### EXERCISE DIRECTIONS
Only one stretch of the records below is wanted: the lines from the one holding "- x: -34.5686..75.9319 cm" through the one holding "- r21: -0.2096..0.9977". Return it exactly, both ends included.

Data excerpts
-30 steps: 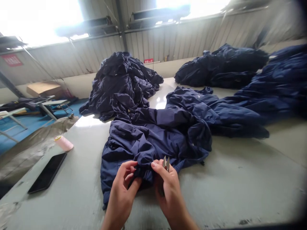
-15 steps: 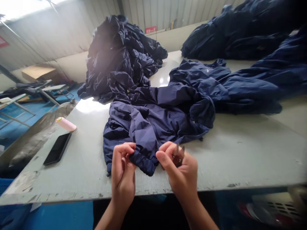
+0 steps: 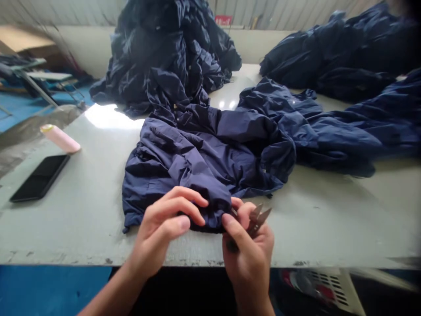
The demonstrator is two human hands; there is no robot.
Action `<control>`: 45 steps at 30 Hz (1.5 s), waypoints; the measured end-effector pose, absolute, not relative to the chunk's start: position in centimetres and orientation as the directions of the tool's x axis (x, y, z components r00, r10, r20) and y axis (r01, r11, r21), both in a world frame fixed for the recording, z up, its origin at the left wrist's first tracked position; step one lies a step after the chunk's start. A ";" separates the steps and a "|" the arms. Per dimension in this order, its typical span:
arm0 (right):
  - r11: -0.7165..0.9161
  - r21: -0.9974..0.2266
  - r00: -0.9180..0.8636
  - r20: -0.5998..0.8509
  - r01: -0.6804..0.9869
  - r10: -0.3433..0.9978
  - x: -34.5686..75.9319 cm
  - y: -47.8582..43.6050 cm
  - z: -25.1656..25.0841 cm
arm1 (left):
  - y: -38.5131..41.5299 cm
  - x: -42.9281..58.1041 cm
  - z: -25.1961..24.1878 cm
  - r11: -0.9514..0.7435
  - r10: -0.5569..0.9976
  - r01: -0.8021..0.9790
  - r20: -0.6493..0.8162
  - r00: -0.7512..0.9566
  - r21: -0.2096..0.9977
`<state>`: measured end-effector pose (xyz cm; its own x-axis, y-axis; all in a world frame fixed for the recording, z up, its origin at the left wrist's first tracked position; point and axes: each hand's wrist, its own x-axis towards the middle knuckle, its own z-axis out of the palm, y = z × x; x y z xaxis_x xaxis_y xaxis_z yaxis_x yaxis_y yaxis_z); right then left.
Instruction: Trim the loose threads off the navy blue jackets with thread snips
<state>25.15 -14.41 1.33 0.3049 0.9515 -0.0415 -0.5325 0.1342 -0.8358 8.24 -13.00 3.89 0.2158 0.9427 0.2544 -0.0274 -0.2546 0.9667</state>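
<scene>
A navy jacket (image 3: 197, 149) lies crumpled on the table before me, with its gathered cuff (image 3: 214, 218) at the near side. My right hand (image 3: 248, 239) pinches the cuff's right edge between thumb and fingers. Thread snips (image 3: 258, 219) are also held in that hand, blades pointing up and slightly parted. My left hand (image 3: 164, 226) is at the cuff's left side with fingers apart and curved. Its fingertips overlap the cloth; whether they touch it I cannot tell.
A black phone (image 3: 41, 177) and a pink thread cone (image 3: 61, 138) lie on the table (image 3: 329, 219) at left. A tall heap of navy garments (image 3: 171, 52) stands behind the jacket, more garments (image 3: 312, 123) at right. Below the table edge is a pale plastic basket (image 3: 335, 285).
My left hand has let go of the cuff and spread its fingers, moving slightly left. My right hand keeps the cuff and snips. The view has shifted, so phone and thread cone appear further left.
</scene>
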 end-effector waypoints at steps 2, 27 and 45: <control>0.109 -0.759 0.293 -0.111 -0.642 0.950 25.3 -14.0 1.4 | -12.5 7.7 3.9 -0.246 0.948 -0.009 0.243 0.205 0.969; 0.045 -0.685 0.296 -0.253 -0.727 0.921 23.6 -11.6 0.0 | -11.0 8.3 1.0 -0.445 0.894 0.515 0.329 0.305 0.733; -0.100 -0.862 -0.062 -0.079 -0.497 0.995 25.5 -9.4 3.4 | -7.5 5.2 6.6 -0.644 0.751 0.545 0.311 0.582 0.537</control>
<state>25.47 -9.39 3.45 -0.0624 0.9949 -0.0794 -0.4971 -0.1000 -0.8619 5.23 -7.55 6.56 0.5824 0.7512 0.3105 0.5448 -0.6443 0.5367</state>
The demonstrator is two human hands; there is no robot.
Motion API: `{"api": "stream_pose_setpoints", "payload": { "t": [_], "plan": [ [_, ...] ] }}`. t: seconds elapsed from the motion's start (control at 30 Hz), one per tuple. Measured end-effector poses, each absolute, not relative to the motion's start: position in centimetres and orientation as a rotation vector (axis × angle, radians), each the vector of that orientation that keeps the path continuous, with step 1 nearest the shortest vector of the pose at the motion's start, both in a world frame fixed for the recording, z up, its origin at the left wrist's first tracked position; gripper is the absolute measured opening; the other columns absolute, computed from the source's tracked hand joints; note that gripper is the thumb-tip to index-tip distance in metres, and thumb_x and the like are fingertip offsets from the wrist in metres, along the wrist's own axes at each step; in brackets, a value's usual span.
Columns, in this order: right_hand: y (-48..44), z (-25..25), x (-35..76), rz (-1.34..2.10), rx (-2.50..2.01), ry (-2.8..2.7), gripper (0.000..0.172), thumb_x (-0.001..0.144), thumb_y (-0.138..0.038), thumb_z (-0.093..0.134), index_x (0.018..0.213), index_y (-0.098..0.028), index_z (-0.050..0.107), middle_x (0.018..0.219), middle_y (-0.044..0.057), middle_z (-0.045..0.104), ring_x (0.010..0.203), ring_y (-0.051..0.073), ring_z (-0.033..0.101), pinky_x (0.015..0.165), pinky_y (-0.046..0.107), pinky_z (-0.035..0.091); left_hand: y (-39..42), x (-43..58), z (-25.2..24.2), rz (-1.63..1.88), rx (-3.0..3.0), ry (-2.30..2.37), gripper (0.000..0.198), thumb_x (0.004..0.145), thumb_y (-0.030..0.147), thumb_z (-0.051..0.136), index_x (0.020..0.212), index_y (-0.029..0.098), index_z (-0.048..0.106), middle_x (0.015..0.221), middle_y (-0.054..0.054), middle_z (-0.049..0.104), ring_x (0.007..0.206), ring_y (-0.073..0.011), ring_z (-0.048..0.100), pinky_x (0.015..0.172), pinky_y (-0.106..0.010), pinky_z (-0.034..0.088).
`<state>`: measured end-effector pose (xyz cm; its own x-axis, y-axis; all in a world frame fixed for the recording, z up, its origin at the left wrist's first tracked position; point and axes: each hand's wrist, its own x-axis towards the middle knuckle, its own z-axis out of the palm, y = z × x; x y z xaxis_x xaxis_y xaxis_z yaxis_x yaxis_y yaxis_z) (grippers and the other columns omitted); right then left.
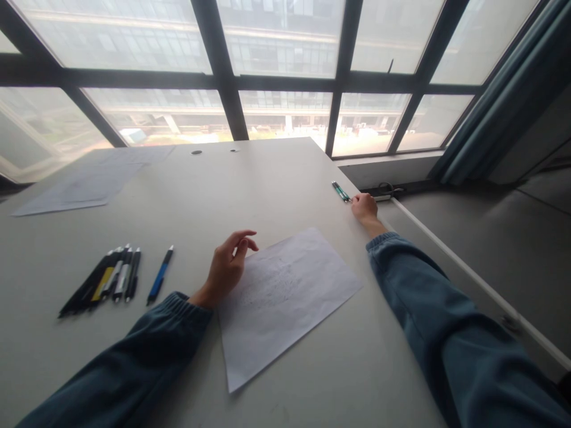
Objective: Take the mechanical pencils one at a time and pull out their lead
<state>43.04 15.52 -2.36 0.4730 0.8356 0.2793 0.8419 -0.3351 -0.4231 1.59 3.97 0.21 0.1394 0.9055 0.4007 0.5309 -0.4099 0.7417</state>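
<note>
My left hand (227,264) hovers at or rests on the upper left edge of a white sheet of paper (307,297), its fingers loosely curved and apart with nothing in them. Dark, faint marks cover part of that sheet. Near the table's right edge, my right hand (364,207) is closed, its fingertips at the lower end of a pair of green and dark pens (341,191). What the fingers hold, if anything, is hidden. Left of my left hand lies a blue pen (160,276), apart from a bunch of several pens (107,276) in black, yellow and silver.
More white sheets (89,181) lie at the far left of the white table (259,184). Two round holes are set near its back edge. Large windows stand behind. A dark cable (389,189) and a blue curtain (504,95) are beyond the right edge.
</note>
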Motion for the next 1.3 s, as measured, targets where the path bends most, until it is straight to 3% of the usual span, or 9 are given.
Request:
{"api": "stream_pose_setpoints", "payload": {
  "t": [0.6,1.3],
  "plan": [
    [15.66,-2.97,43.25,-0.016,-2.154,-1.407,0.021,0.089,-0.030,0.064,0.097,-0.018,0.080,0.099,0.014,0.078,0.098,0.026,0.072,0.088,0.032,0.051,3.90,1.74,0.58,1.148,1.999,1.392,0.030,0.096,0.034,0.048,0.114,0.019,0.067,0.084,-0.003,0.072,0.072,-0.0167,0.060,0.061,-0.026,0.042],
    [15.53,-2.68,42.96,0.014,-2.150,-1.387,0.021,0.088,-0.029,0.064,0.095,-0.017,0.079,0.100,0.014,0.078,0.097,0.024,0.071,0.089,0.031,0.050,3.79,1.76,0.66,1.145,2.001,1.400,0.030,0.097,0.034,0.048,0.114,0.020,0.067,0.084,-0.003,0.073,0.063,-0.0143,0.055,0.058,-0.025,0.039]
  ]
}}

### FINISHED EXERCISE
  - x: -34.5686..75.9319 cm
  - y: -47.8582..43.6050 cm
  - z: -25.1656..25.0841 cm
arm1 (left):
  - y: -38.5131..41.5299 cm
  - x: -42.9281..58.1041 cm
  - z: -25.1961..24.1878 cm
  - r11: -0.9514..0.7435
  - r10: -0.5569..0.9976
  - r01: -0.8021..0.9790
  - r20: -0.6493..0.8162
  - r00: -0.7512..0.9566
  - r21: -0.2096..0.9977

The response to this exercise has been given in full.